Effect of Termination
The provisions of the Option Plan provide that:
i. | if a Beneficiary ceases to be an eligible person under the Option Plan for any reason whatsoever other than death, termination for cause or retirement at normal retirement age in the country of residence of the optionee or resignation, each vested option held by such Beneficiary will cease to be exercisable upon expiration of the term of the option, unless otherwise determined by the Board, by resolution; |
ii. | if a Beneficiary dies, his legal successor may exercise the Beneficiary’s vested options prior to the expiration of the term of the options.
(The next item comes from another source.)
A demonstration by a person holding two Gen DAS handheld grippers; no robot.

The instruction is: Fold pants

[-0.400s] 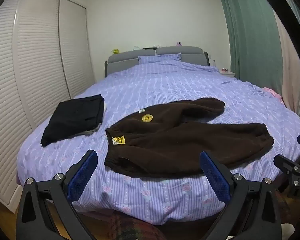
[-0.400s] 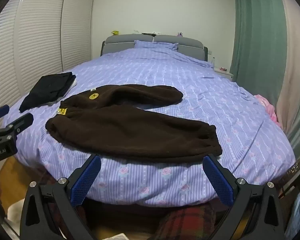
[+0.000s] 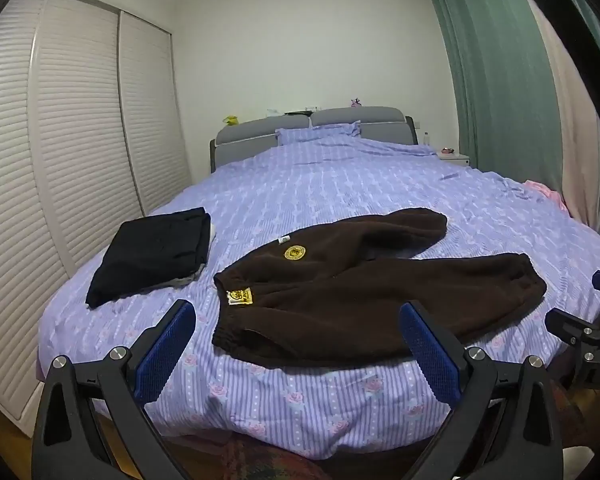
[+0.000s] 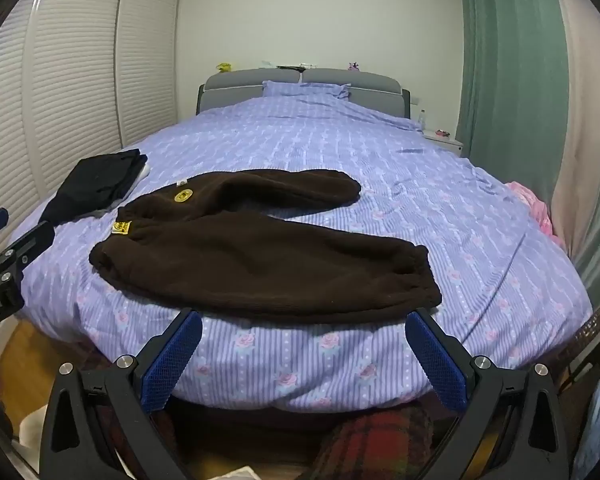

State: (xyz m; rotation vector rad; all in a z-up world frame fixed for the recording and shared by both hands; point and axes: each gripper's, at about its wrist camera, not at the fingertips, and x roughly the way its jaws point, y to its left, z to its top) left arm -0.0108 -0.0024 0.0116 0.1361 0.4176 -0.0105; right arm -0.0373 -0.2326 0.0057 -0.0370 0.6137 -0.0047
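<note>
bed (image 3: 340, 208): brown fleece pants (image 3: 380, 292) unfolded, legs splayed | both grippers' fingers (image 3: 168, 344) wide, empty

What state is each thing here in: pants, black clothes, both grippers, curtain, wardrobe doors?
Pants: unfolded, legs spread apart on the bed.
Black clothes: folded, stacked.
Left gripper: open, empty.
Right gripper: open, empty.
Curtain: drawn.
Wardrobe doors: shut.
</note>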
Upon an optionee’s resignation of employment, any vested options shall be exercisable within ninety (90) days following such resignation or prior to the expiration of the term option, whichever occurs earlier; |
iii. | upon termination of employment for cause or a Beneficiary being removed from office as a director for cause or disqualified by law, any vested and unvested option granted to him shall terminate forthwith; and |
iv. | upon an optionee ceasing to be a director or officer of the Corporation other than by reason of his being removed or becoming disqualified from a director or officer by law, any vested options granted to such optionee may be exercised prior to the expiration of the term of the option and such option shall vest, pro rata to his time served on the Board, on a quarterly basis and become fully vested after a year. |
Non-assignability of Options
Each option granted hereunder is personal to the optionee and shall not be assignable or transferable by the optionee, whether voluntarily or by operation of law, except by will or by the laws of succession of the domicile of the deceased optionee.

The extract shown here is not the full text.